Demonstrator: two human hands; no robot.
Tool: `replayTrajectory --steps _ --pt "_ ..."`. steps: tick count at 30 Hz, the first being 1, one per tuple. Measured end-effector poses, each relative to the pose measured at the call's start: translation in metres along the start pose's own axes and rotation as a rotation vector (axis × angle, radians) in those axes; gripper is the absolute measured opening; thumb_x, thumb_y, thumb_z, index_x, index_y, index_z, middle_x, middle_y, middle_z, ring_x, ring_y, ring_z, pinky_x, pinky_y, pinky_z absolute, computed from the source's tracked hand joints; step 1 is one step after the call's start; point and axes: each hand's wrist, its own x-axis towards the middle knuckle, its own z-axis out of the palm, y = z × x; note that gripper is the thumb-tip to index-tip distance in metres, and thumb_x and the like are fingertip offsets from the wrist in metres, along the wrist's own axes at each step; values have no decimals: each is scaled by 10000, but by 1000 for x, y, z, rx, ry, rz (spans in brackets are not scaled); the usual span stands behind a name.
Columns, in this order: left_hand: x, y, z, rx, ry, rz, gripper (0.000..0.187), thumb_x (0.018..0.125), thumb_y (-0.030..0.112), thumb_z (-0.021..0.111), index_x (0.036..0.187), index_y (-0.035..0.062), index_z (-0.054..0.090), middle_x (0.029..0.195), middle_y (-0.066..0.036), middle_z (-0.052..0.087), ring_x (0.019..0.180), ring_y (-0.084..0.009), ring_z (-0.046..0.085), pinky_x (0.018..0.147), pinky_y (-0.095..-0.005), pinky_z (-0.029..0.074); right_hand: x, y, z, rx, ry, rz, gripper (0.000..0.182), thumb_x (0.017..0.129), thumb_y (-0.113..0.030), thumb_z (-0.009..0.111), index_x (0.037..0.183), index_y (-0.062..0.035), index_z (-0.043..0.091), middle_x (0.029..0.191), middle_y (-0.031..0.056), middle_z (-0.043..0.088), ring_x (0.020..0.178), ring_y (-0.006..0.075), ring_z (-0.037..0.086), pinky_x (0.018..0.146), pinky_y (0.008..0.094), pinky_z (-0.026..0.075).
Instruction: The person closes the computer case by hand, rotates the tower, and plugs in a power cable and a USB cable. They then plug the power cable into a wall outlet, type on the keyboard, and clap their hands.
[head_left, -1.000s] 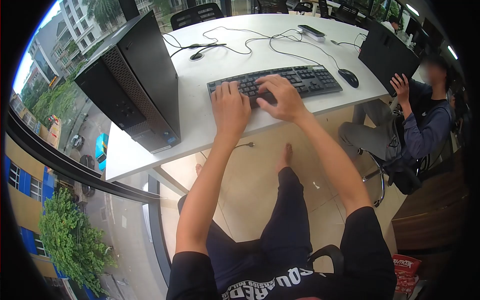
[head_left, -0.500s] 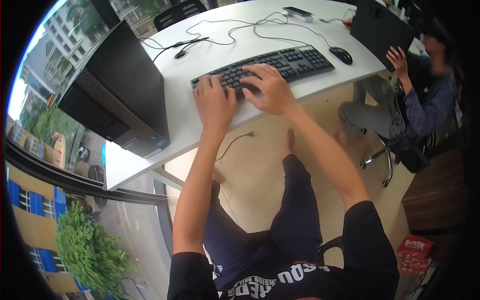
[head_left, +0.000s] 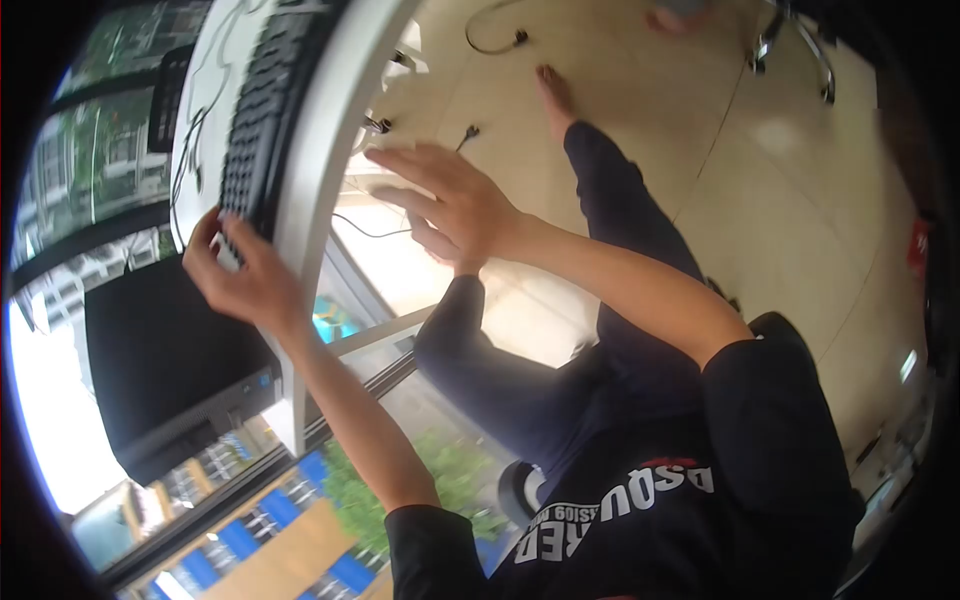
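The black keyboard (head_left: 265,130) lies along the edge of the white desk (head_left: 325,140), seen steeply from the side. My left hand (head_left: 250,275) is at its near end, thumb and fingers bent around the corner; blur hides the exact contact. My right hand (head_left: 445,205) is off the desk, over the floor near my knee. Its fingers are stretched and apart, somewhat smeared, with nothing in them. Beside my left hand stands the black computer tower (head_left: 170,350).
Thin cables (head_left: 195,150) run over the desk behind the keyboard. A loose plug (head_left: 520,38) lies on the tiled floor (head_left: 650,130). Chair wheels (head_left: 825,90) show at the upper right. A large window (head_left: 100,160) borders the desk.
The view has swung and tilted strongly. My right hand has left the keyboard and come off the desk. My left hand has gone from the keys to the keyboard's end.
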Motion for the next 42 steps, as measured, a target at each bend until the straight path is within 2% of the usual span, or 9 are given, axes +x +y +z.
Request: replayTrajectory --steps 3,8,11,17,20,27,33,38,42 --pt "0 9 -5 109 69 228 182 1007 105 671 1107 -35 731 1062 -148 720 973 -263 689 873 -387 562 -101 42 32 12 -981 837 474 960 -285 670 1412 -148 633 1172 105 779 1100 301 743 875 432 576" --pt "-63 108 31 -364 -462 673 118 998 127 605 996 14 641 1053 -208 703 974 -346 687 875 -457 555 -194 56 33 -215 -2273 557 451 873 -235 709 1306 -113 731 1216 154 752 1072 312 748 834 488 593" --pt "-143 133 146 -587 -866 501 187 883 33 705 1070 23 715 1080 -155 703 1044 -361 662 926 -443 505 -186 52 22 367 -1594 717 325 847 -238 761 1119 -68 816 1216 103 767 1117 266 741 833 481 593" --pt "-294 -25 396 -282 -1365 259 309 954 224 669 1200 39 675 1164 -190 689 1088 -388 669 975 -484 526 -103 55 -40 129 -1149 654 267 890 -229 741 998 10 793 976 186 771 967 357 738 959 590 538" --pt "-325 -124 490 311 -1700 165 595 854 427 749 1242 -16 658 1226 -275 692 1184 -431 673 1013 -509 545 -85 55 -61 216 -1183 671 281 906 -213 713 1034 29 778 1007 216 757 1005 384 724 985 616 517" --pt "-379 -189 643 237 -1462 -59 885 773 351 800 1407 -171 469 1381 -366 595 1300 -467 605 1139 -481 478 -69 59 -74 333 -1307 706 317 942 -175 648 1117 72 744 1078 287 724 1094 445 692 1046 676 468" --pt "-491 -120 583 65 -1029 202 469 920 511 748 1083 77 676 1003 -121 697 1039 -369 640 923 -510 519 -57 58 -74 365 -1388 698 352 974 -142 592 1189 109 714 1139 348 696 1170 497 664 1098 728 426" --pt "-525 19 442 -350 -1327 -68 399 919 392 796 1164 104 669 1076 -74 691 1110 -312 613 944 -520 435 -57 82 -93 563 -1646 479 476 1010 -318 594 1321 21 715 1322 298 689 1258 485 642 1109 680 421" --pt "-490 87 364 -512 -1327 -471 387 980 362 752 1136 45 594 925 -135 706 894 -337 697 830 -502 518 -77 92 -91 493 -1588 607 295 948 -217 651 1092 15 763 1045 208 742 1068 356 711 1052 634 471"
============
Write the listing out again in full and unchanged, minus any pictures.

Demonstrator: two human hands; no robot.
Tool: `replayTrajectory --steps _ --pt "_ ..."`. steps: tick count at 30 Hz, the first being 1, one per tuple. Measured end-effector poses, each relative to the pose measured at the call's start: translation in metres along the start pose's own axes and rotation as a rotation vector (axis × angle, radians) in those axes; gripper is the absolute measured opening; thumb_x, thumb_y, thumb_z, index_x, index_y, index_z, middle_x, middle_y, middle_z, ring_x, ring_y, ring_z, pinky_x, pinky_y, pinky_z absolute, computed from the source's tracked hand joints; step 1 is one step after the call's start; point and axes: each hand's wrist, its own x-axis towards the middle knuckle, its own z-axis out of the palm, y = z × x; note that gripper is the thumb-tip to index-tip distance in metres, and thumb_x and the like are fingertip offsets from the wrist in metres, along the wrist's own axes at each step; values have no decimals: each is scaled by 10000, but by 1000 for x, y, z, rx, ry, rz (spans in brackets are not scaled); the usual span stands behind a name.
Columns, in this order: left_hand: x, y, z, rx, ry, rz, gripper (0.000..0.187), thumb_x (0.018..0.125), thumb_y (-0.030..0.112), thumb_z (-0.021..0.111), index_x (0.036..0.187), index_y (-0.035..0.062), index_z (-0.054..0.090), middle_x (0.029..0.195), middle_y (-0.066..0.036), middle_z (-0.052..0.087), ring_x (0.019..0.180), ring_y (-0.084..0.009), ring_z (-0.046..0.085), pinky_x (0.018..0.147), pinky_y (-0.095..-0.005), pinky_z (-0.029..0.074); right_hand: x, y, z, rx, ry, rz, gripper (0.000..0.182), thumb_x (0.017..0.129), thumb_y (-0.113..0.030), thumb_z (-0.009..0.111), index_x (0.037..0.183), index_y (-0.062..0.035), index_z (-0.043..0.091), middle_x (0.029..0.191), middle_y (-0.031..0.056), middle_z (-0.043..0.088), ring_x (0.020..0.178), ring_y (-0.006..0.075), ring_z (-0.037..0.086), pinky_x (0.018..0.146), pinky_y (0.008..0.094), pinky_z (-0.026..0.075).
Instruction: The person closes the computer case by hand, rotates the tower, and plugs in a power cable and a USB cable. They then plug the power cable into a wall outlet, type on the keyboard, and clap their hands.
[head_left, -1.000s] 
[head_left, -0.500s] 
[head_left, +0.000s] 
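The black keyboard (head_left: 265,130) lies along the edge of the white desk (head_left: 325,140), seen steeply from the side. My left hand (head_left: 250,275) is at its near end, thumb and fingers bent around the corner; blur hides the exact contact. My right hand (head_left: 445,205) is off the desk, over the floor near my knee. Its fingers are stretched and apart, somewhat smeared, with nothing in them. Beside my left hand stands the black computer tower (head_left: 170,350).
Thin cables (head_left: 195,150) run over the desk behind the keyboard. A loose plug (head_left: 520,38) lies on the tiled floor (head_left: 650,130). Chair wheels (head_left: 825,90) show at the upper right. A large window (head_left: 100,160) borders the desk.
The view has swung and tilted strongly. My right hand has left the keyboard and come off the desk. My left hand has gone from the keys to the keyboard's end.
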Motion for the next 42 steps, as measured, a target at each bend until the straight path is within 2% of the usual span, or 9 are given, axes +x +y +z.
Request: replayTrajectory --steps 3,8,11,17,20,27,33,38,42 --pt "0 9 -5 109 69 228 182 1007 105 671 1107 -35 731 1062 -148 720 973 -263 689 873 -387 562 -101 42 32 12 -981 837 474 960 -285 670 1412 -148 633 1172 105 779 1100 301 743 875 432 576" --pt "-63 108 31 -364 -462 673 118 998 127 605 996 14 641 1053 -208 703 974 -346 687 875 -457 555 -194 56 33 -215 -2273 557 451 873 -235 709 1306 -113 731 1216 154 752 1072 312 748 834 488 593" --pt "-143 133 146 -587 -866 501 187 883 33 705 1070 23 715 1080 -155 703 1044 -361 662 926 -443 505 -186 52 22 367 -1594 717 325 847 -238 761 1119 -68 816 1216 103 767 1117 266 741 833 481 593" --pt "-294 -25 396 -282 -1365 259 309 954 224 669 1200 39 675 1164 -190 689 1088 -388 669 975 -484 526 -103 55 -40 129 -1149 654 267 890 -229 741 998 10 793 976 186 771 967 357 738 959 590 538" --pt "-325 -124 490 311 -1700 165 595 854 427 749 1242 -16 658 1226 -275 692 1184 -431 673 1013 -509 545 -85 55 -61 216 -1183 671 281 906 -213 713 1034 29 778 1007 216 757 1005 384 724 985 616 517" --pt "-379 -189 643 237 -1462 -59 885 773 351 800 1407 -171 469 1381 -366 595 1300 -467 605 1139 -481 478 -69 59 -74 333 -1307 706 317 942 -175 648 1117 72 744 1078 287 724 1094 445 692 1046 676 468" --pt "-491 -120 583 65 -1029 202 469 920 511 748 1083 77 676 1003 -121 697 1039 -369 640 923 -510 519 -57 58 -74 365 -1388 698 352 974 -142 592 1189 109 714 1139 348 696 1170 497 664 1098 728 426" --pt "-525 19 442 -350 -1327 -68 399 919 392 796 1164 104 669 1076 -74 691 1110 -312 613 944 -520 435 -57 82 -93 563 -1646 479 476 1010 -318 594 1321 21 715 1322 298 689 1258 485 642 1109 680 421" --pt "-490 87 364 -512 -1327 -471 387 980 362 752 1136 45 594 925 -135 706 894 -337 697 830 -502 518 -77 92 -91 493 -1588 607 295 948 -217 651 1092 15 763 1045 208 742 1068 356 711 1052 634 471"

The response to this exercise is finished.